Below are entries; output exactly the lines from the one with "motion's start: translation" to the one with "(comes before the", both included, and nothing else.

[Data entries]
━━━━━━
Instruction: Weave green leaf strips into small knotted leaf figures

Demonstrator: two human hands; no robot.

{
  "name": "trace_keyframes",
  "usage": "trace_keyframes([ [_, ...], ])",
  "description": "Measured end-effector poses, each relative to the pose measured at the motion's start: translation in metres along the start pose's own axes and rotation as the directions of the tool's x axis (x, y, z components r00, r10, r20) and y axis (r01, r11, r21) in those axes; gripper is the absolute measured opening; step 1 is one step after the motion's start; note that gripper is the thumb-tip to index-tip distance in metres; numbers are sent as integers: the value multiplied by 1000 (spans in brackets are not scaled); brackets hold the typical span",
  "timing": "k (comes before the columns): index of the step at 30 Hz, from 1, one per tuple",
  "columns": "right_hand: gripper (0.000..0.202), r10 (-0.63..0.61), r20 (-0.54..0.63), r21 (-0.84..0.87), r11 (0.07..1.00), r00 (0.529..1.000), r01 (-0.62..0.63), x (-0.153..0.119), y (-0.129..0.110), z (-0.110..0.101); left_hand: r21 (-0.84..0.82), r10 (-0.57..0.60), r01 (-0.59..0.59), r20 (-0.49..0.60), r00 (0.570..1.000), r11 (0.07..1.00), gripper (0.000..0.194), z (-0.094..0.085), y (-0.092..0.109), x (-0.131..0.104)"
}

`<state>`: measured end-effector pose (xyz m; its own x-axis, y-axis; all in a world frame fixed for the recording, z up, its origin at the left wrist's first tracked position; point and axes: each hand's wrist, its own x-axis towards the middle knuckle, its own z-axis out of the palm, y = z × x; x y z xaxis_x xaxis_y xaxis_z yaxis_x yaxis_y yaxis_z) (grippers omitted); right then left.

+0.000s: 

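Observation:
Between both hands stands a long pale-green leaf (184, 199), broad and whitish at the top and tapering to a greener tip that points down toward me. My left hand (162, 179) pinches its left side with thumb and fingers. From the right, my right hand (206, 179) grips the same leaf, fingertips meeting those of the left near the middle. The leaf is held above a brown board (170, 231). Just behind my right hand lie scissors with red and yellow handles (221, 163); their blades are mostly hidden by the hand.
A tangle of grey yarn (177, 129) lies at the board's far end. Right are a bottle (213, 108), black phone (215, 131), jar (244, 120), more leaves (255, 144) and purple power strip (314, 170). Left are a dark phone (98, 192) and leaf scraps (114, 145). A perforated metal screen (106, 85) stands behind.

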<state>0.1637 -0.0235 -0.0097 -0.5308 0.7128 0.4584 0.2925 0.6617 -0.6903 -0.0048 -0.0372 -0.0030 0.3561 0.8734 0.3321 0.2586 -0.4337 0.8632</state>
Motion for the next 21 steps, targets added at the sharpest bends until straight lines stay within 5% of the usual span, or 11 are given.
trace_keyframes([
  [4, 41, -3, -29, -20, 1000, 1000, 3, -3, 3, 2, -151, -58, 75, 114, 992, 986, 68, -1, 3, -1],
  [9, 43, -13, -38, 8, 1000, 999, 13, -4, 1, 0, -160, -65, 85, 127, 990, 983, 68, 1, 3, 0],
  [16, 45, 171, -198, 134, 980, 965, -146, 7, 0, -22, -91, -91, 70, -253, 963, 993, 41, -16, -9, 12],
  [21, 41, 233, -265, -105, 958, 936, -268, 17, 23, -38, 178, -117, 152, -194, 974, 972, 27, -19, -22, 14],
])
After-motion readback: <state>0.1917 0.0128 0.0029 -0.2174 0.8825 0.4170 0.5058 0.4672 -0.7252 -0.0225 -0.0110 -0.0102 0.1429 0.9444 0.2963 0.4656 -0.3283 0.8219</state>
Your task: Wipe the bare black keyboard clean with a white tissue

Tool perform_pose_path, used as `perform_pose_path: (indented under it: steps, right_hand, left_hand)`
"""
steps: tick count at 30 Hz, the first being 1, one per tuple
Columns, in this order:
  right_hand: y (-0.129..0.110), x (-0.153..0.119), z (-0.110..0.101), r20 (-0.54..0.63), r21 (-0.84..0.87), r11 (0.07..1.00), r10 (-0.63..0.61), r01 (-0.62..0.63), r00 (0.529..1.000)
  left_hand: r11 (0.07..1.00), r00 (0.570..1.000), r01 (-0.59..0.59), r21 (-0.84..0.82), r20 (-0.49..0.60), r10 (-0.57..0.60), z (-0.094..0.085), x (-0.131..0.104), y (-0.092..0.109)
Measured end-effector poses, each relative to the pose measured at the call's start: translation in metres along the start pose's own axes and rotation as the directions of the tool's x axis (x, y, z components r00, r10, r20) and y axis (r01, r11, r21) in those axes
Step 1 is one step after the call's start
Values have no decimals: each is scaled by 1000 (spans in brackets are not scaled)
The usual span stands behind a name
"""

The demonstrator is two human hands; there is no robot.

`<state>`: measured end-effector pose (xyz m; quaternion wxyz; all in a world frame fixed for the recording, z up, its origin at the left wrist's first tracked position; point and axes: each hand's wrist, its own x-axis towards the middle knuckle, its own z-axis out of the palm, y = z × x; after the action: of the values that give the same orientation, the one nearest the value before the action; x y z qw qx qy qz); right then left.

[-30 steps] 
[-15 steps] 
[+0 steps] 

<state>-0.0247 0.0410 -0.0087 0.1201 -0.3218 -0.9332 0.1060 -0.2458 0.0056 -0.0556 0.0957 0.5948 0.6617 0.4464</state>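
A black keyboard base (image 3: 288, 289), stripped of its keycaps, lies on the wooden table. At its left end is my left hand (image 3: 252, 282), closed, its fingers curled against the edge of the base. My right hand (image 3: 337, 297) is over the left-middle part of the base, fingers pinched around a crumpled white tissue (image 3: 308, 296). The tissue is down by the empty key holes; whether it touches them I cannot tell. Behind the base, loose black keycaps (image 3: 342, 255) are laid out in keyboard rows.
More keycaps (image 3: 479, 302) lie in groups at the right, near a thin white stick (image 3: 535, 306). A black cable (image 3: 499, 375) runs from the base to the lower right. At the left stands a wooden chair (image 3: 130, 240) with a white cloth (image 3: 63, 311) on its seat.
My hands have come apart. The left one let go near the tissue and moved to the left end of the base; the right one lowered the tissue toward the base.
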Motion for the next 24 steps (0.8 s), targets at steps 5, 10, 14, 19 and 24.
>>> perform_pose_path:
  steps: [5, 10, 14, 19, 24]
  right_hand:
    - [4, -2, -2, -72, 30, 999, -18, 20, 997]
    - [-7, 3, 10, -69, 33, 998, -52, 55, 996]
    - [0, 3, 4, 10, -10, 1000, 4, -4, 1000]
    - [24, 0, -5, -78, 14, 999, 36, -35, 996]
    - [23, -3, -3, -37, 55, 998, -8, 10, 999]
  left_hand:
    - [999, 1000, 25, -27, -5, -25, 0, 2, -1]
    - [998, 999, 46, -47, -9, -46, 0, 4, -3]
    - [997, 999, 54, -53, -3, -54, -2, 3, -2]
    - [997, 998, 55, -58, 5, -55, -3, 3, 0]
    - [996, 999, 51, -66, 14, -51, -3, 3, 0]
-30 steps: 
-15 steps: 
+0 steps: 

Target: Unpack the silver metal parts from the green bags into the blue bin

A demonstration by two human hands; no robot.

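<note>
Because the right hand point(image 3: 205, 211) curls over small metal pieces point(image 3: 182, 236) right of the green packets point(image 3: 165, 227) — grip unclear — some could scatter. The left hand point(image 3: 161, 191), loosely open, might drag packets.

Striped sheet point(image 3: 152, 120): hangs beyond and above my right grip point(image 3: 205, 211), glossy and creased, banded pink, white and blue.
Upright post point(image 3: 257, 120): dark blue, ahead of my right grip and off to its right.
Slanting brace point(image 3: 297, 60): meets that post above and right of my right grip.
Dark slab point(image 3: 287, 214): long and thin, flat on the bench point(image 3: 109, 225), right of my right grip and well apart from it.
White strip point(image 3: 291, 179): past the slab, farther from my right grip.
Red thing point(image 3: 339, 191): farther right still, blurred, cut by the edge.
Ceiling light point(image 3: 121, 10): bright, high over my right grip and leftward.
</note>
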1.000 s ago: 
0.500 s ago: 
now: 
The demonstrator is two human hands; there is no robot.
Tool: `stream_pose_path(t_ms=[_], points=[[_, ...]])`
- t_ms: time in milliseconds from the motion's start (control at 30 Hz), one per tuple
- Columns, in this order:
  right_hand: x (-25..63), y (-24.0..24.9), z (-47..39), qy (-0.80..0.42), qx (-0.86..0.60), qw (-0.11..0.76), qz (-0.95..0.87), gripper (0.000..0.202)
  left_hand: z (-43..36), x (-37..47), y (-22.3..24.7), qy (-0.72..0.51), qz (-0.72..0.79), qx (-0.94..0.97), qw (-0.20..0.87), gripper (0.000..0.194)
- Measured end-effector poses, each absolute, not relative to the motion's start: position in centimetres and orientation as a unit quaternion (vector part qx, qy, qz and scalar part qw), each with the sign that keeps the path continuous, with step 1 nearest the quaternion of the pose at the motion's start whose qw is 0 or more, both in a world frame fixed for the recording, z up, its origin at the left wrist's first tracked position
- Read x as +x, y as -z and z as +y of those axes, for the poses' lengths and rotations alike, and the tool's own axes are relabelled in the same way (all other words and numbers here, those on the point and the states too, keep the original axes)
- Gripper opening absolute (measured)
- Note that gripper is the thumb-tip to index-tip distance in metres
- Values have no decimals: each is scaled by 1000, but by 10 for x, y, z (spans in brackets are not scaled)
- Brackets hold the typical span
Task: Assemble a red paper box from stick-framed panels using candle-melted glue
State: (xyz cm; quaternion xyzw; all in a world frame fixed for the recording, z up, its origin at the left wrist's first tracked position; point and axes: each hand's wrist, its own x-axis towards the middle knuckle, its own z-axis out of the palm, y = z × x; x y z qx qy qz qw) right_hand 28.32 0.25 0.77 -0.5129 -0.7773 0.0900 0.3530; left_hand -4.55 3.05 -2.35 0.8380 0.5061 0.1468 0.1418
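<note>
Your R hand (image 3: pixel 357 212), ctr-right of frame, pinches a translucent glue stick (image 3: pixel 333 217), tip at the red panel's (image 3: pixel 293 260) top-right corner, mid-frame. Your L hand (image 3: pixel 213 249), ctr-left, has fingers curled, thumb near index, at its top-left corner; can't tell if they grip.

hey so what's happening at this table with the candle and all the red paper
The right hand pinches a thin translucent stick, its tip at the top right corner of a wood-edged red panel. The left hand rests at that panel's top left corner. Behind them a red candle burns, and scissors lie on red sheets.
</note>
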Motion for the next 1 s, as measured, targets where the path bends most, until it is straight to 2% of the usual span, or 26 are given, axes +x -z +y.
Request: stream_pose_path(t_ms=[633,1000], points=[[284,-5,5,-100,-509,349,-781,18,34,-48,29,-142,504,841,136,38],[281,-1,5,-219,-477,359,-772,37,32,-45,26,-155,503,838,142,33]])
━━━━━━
[RESPONSE TO THE TASK]
  "description": "Measured end-effector poses, each relative to the pose measured at the motion's start: translation in metres along the start pose's own axes and rotation as the directions of the tool's x axis (x, y, z components r00, r10, r20) and y axis (r01, r11, r21) in those axes; gripper is the absolute measured opening; step 1 is one step after the motion's start; note that gripper is the thumb-tip to index-tip distance in metres; numbers are sent as integers: the value multiplied by 1000 (spans in brackets are not scaled); brackets hold the typical span",
  "timing": "k (comes before the columns): index of the step at 30 Hz, from 1, one per tuple",

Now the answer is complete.